May 24, 2016
Birthed in the Bronx, hip-hop become an important forum for the African American youth, with rap recordings airing the voices of inner-city life into the US mainstream. Less documented is how the influence spread to Brasil – where rappers, DJs, break dancers and graffiti artists developed a unique fusion of ideas.
Kicking off in the early 1980s, when the nascent Brazilian hip-hop movement was centred in São Paulo, right up to its 1993 peak, DJ Nuts has endowed us with this three hour vinyl-only mix and some accompanying thoughts.
Words: DJ Nuts
Some people say that the first rap song from Brazil is ‘Melo do Tagarela’, recorded in the year 1980. That’s the same year that ‘Rappers Delight’ became a big hit worldwide and famous actor Miele made his own version in Portuguese. Others says that the “repente” singer had rhythm and poetry ( or rap) even before this hip-hop wave reached the big city.
Either way, things started to change as national media displayed “break dancing” on television, famous DJ crews like Kaskatas, Chic Show, Zimbabwe, TNT, Black Mad became independent record labels.

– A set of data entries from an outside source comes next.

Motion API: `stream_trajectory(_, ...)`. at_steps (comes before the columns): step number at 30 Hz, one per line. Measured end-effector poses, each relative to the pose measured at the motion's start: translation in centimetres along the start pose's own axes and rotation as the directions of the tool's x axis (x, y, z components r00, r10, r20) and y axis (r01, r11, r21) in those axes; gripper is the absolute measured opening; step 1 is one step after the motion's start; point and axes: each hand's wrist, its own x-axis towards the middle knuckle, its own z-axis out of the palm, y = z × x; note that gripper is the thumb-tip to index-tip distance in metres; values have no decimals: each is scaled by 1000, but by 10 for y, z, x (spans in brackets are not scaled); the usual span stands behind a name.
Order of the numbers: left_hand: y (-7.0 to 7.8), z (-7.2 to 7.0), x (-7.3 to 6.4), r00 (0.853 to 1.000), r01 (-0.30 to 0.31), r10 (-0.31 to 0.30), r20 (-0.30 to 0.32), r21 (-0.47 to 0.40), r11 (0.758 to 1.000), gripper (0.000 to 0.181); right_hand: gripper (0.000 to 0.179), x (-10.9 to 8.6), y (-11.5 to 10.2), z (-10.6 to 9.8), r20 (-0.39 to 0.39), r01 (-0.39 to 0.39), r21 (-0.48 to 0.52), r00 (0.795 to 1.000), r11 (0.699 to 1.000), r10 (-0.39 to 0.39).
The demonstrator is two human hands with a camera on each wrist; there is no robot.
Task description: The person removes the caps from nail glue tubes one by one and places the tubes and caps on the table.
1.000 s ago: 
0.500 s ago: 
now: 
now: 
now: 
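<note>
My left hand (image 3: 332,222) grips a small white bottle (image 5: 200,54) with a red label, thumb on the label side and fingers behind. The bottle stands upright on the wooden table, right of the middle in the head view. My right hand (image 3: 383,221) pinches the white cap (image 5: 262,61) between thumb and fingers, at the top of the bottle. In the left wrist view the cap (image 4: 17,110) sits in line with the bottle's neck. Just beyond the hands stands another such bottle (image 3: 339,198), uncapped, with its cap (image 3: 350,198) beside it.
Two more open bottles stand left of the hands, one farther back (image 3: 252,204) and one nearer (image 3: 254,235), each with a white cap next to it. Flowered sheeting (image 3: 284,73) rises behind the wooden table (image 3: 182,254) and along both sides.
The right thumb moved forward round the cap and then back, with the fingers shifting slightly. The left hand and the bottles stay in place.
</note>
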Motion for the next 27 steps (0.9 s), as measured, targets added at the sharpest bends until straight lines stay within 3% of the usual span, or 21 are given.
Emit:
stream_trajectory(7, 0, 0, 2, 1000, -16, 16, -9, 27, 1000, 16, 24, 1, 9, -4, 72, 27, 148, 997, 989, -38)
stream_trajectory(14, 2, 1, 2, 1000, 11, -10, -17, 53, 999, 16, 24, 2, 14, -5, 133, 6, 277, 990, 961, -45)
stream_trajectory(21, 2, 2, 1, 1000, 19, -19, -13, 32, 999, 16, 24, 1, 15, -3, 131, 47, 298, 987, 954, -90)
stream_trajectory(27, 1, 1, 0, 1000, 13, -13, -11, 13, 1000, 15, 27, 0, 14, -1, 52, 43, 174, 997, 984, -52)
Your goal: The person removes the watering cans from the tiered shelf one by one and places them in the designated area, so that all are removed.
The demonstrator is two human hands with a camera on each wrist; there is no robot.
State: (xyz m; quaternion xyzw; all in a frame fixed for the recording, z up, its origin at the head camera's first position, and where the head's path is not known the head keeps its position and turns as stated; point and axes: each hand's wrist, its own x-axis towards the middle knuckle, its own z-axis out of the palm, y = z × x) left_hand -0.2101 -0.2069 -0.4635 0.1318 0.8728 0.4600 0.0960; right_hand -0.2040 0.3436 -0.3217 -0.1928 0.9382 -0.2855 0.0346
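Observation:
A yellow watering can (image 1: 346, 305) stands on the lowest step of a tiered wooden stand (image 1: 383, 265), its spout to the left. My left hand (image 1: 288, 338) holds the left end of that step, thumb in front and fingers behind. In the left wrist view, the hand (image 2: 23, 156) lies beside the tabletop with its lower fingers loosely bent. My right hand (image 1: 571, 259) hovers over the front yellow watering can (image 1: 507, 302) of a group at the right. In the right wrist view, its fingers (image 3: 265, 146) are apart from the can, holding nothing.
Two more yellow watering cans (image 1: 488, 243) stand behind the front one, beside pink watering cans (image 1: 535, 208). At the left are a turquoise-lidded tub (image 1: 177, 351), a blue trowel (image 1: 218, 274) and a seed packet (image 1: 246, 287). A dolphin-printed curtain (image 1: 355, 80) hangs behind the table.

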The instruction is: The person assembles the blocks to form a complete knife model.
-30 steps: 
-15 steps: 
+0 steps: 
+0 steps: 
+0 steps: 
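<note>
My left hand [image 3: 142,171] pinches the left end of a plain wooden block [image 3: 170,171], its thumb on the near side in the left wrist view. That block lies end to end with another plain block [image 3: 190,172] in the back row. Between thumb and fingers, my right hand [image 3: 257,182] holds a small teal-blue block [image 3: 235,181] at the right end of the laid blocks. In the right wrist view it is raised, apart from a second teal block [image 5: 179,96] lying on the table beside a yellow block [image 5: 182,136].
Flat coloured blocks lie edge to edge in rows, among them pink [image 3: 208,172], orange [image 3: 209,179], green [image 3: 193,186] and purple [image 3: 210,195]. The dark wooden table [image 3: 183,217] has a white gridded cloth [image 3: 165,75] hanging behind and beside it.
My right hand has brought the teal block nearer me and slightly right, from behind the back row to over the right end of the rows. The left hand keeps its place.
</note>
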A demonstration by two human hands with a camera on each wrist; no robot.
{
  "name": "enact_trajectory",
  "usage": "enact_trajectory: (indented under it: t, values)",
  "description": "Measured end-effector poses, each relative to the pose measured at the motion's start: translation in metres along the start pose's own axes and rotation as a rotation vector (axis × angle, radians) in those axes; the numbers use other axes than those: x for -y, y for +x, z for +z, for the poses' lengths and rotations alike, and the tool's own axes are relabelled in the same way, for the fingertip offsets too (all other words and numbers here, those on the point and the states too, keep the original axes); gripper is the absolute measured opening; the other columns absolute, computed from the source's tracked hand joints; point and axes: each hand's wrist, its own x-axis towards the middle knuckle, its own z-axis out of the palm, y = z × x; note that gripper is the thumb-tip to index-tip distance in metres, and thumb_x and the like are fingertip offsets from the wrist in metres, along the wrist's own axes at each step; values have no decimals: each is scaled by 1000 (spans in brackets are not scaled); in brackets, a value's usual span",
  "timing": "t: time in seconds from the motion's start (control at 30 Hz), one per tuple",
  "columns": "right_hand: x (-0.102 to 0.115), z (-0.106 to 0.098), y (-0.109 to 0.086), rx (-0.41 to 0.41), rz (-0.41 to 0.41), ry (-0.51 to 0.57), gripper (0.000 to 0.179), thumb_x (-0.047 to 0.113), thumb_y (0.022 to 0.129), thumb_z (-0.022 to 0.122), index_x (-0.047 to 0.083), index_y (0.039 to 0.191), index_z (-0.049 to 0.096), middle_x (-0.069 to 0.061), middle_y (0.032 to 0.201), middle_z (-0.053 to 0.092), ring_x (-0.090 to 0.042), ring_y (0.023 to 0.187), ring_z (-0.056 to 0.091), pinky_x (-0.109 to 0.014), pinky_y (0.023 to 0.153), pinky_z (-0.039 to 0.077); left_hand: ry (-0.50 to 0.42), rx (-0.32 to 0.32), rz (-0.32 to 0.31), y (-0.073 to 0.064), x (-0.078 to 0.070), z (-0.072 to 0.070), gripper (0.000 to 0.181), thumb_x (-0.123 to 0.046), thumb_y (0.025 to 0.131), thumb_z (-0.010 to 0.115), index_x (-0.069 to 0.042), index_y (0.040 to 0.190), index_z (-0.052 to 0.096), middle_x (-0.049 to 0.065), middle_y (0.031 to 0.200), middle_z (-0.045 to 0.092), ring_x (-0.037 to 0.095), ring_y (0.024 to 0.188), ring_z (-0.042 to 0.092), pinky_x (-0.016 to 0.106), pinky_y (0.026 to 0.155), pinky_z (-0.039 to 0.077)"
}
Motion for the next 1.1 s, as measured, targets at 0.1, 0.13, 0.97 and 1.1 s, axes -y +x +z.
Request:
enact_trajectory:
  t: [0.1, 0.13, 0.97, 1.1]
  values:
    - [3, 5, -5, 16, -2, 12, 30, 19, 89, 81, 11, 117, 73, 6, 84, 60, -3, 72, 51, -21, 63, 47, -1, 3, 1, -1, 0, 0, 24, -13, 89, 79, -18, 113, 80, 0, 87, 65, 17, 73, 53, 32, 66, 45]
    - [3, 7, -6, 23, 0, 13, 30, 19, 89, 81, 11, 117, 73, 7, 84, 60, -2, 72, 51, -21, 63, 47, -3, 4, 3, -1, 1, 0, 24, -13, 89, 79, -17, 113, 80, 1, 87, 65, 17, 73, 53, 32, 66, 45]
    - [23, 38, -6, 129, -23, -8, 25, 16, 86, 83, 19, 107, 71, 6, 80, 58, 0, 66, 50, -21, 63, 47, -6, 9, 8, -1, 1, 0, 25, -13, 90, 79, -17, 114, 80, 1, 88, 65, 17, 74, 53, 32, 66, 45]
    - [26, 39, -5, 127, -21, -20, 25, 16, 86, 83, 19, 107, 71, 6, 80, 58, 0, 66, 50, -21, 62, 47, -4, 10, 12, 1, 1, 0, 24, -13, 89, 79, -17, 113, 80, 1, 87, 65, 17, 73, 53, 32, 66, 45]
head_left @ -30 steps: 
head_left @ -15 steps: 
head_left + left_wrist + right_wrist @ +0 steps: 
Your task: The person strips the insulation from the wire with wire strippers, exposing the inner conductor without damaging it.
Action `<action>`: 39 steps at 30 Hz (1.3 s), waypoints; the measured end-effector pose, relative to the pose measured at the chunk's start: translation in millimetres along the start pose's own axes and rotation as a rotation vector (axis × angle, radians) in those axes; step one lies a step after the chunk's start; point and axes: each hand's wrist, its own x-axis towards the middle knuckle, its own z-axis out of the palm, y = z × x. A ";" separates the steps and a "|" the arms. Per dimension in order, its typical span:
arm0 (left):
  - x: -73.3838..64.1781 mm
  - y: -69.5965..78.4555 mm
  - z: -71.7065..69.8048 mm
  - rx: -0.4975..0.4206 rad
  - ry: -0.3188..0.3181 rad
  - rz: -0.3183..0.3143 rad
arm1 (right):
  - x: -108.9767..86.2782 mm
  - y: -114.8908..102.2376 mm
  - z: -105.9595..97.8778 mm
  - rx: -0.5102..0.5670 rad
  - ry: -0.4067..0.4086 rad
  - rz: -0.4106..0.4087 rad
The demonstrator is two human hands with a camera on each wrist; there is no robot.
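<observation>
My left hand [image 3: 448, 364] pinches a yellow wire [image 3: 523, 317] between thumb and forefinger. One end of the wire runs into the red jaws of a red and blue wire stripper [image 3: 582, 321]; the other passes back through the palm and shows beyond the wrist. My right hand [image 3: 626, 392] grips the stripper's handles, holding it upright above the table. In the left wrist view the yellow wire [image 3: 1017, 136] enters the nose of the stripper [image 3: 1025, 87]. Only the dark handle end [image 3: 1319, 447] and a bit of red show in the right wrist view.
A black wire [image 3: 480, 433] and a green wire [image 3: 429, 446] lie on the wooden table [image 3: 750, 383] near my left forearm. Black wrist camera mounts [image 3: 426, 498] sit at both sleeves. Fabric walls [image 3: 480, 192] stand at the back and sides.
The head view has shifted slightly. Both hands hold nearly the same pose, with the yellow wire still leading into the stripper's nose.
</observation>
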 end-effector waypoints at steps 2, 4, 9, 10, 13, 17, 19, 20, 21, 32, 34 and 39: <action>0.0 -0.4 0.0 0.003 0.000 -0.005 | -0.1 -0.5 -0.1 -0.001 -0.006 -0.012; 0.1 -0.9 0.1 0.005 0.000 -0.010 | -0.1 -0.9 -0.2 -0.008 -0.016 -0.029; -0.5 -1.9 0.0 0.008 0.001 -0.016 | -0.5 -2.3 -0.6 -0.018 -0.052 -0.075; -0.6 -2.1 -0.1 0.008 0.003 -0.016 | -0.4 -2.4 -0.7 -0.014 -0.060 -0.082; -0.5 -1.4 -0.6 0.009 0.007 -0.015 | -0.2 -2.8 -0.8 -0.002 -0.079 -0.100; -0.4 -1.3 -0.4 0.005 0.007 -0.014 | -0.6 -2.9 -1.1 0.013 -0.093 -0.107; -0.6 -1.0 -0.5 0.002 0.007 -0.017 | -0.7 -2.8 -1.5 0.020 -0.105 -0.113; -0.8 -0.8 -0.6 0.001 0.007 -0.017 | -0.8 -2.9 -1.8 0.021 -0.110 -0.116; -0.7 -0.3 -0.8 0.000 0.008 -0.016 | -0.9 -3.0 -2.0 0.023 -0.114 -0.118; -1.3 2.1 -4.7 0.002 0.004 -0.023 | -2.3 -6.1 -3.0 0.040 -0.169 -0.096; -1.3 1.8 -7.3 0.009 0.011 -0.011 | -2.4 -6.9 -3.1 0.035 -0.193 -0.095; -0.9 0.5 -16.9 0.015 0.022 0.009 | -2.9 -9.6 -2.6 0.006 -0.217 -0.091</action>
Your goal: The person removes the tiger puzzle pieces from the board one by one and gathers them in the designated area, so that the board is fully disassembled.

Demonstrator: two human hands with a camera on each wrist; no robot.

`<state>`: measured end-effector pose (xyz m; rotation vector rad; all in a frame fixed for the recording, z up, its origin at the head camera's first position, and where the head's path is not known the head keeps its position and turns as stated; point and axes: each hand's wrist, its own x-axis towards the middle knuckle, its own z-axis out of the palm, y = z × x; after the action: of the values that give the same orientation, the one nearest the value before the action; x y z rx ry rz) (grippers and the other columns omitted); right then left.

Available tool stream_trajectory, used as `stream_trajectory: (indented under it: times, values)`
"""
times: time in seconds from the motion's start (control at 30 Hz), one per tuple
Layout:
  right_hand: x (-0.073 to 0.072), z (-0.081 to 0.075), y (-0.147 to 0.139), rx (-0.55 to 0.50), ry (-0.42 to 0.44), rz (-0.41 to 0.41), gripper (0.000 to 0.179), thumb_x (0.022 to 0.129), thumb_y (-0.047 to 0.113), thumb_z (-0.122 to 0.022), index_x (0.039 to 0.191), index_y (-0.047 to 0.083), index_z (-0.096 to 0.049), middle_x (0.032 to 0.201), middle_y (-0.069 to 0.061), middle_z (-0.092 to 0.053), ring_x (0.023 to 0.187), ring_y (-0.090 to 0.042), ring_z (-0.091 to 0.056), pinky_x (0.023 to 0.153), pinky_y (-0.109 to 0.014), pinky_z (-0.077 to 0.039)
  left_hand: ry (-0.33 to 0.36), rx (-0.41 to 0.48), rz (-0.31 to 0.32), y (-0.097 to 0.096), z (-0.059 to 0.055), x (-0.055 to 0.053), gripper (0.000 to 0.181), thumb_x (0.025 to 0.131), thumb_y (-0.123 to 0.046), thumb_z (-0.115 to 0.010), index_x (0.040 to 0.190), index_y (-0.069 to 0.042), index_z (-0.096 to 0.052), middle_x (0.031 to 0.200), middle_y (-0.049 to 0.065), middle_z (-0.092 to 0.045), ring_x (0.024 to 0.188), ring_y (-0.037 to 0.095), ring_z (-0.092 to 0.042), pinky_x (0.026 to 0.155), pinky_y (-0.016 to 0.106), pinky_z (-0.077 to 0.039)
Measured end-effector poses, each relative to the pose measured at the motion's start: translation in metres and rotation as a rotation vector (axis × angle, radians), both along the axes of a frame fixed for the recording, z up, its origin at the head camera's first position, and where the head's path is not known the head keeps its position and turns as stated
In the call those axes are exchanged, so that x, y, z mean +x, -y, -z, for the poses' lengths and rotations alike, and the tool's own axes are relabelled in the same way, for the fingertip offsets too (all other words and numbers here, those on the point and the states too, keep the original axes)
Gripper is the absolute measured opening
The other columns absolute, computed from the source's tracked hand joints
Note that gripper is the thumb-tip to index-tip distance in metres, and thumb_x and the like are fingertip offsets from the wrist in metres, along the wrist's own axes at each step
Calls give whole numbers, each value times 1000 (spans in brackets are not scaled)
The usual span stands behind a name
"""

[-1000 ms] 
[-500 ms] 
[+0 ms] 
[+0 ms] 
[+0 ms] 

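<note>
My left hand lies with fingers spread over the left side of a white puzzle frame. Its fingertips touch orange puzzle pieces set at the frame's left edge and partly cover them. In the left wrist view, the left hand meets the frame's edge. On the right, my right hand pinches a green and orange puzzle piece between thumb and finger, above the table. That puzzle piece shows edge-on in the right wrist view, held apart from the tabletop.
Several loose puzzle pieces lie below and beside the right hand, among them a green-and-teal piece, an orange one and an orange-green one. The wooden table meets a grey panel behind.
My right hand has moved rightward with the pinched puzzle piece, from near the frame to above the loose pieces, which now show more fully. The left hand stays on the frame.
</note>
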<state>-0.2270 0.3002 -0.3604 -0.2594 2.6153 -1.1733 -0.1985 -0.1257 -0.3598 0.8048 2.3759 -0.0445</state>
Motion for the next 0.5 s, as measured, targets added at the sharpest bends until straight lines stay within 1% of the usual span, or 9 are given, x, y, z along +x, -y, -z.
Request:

To trace the history of “rap nacional”, I’ve put together this three hour set from the year 1993 back to an indefinite date in the ’80s. Scroll down to check out some highlight records from the mix.
Thaide & DJ Hum
‘Corpo Fechado’ from Pergunte A Quem Conhece
(Estúdio Eldorado, 1989)
This is one of the biggest songs down here, definitely a classic.
Melo do Tagarela from 7″
This is said to be the first rap recorded in Brasil. The year was 1980 and Miele made this version of Sugar Hill Gang’s ‘Rappers Delight’
‘Rappin Duke’ from 12″
(JWP Records, 1985)
Shawn Brown performing as the Rappin’ Duke and parodying hip-hop bragging.
‘You Dont Know What Know’
Very especial Brazilian sample used on the track: producer Marcelo 2 da Bone chops “Tim Maia Racional”.
Mike & DJ Bacana
Melô Do Bastião (Sebastian Boys Rap) from A Volta Da Fúria
(Kaskata’s Records, 1991)
‘Oh! Oh! Fly Guys’ by Magic Trick was a big hit, so this rap duo made cover of the song in Portuguese.
‘Comandando Multidões’ from Ritmo Quente II
(Ritmo Quente, 1991)
Our first female rapper to record a song was inspired by North American artist Sweet Tee. She tried to rhyme like her.
‘E Essa Mulher? De Quem É?’ from Menos Um Irmão Chega Disso
(TNT Records, 1991)
The beat is by the great DJ Cuca. He used ‘Rockin chair’ by Gwen McCrae as the sample, the same as ‘DJ Inovator’ by Chubby Rock which was a big hit down here in São Paulo.
‘Panico Na Zona Sul’ from Holocausto Urbano
(Zimbabwe Records, 1992)
Racionais MCs became the biggest rap group in Brazil. They blew up in the early Nineties with strong political message behind their lyrics.